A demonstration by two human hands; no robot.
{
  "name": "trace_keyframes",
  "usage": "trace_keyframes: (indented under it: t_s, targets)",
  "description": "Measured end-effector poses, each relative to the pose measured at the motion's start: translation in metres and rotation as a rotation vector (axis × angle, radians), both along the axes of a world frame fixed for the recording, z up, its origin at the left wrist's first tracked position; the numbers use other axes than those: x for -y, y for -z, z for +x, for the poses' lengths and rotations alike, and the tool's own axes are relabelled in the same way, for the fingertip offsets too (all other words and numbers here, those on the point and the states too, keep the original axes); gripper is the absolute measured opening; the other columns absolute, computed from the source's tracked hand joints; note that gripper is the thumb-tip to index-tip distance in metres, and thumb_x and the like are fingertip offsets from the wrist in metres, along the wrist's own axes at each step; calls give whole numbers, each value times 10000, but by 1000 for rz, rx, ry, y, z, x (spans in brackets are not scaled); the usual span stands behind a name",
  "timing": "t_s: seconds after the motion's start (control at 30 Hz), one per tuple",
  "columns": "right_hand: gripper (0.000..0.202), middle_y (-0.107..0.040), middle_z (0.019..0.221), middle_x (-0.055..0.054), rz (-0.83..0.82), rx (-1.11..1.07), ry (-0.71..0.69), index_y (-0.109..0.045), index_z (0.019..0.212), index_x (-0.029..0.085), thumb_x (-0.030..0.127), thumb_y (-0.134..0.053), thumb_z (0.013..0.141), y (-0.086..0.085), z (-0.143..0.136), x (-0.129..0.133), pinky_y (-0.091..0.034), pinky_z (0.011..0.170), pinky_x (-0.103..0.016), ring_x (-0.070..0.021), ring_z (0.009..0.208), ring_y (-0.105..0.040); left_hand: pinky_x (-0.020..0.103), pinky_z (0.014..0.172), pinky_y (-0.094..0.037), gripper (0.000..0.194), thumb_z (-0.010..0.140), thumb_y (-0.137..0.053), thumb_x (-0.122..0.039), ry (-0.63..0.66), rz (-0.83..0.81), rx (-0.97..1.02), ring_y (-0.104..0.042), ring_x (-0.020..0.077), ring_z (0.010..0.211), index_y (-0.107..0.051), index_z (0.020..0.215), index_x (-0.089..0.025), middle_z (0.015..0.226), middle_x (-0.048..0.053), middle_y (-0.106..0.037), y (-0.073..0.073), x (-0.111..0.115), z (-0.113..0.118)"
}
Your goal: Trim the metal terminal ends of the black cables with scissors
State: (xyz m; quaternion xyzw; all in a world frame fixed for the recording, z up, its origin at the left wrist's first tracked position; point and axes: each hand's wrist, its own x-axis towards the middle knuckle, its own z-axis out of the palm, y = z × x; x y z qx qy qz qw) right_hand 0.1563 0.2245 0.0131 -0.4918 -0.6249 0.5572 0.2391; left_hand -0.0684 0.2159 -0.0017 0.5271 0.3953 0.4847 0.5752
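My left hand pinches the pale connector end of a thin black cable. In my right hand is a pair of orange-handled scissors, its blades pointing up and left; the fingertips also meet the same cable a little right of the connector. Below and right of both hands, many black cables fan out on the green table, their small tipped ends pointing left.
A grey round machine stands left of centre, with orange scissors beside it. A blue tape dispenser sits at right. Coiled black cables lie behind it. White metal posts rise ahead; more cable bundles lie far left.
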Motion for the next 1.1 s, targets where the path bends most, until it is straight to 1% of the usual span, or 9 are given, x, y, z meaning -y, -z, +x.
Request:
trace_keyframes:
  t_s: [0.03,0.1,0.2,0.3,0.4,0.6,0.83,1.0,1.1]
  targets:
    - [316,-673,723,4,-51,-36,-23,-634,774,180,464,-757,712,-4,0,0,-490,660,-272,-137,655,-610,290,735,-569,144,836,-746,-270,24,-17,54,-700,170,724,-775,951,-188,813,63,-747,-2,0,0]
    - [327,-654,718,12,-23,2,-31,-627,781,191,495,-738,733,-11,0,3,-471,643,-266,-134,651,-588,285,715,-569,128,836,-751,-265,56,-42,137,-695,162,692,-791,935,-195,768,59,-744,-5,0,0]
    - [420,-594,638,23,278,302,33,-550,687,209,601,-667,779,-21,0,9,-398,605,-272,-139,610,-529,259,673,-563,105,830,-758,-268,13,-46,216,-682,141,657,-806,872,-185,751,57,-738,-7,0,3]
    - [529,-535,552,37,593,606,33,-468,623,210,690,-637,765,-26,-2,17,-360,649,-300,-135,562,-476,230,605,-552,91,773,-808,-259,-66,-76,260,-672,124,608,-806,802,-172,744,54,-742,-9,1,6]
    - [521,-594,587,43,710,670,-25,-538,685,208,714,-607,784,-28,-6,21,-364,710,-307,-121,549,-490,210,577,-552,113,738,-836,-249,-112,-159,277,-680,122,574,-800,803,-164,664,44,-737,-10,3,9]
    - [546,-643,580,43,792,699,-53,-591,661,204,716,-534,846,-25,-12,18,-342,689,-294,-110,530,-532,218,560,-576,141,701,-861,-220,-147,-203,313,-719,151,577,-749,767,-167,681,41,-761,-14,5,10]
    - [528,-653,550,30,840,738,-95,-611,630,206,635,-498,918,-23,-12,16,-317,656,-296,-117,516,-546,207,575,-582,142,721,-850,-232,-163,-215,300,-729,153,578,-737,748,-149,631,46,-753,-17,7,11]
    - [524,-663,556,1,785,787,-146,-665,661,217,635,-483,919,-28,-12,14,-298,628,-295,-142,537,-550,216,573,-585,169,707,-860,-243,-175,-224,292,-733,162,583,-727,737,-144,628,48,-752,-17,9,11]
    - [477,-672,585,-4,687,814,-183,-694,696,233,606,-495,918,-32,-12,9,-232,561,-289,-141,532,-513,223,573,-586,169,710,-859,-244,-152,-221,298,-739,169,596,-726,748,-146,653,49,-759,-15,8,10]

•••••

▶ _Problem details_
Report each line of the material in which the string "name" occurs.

▶ _Solved problem_
  "name": "trace_keyframes",
  "description": "Measured end-effector poses, each relative to the pose measured at the motion's start: translation in metres and rotation as a rotation vector (axis × angle, radians), both along the axes of a world frame fixed for the recording, z up, its origin at the left wrist's first tracked position; the numbers use other axes than those: x for -y, y for -z, z for +x, for the poses' lengths and rotations alike, and the tool's own axes are relabelled in the same way, for the fingertip offsets too (all other words and numbers here, those on the point and the states too, keep the original axes); gripper is the absolute measured opening; the other columns absolute, computed from the source's tracked hand joints; note that gripper is the thumb-tip to index-tip distance in metres, and thumb_x and the like are fingertip offsets from the wrist in metres, along the wrist's own axes at each step; calls give whole numbers, each value times 10000, but by 1000 for rz, rx, ry, y, z, x (spans in brackets are not scaled); the usual span stands behind a name",

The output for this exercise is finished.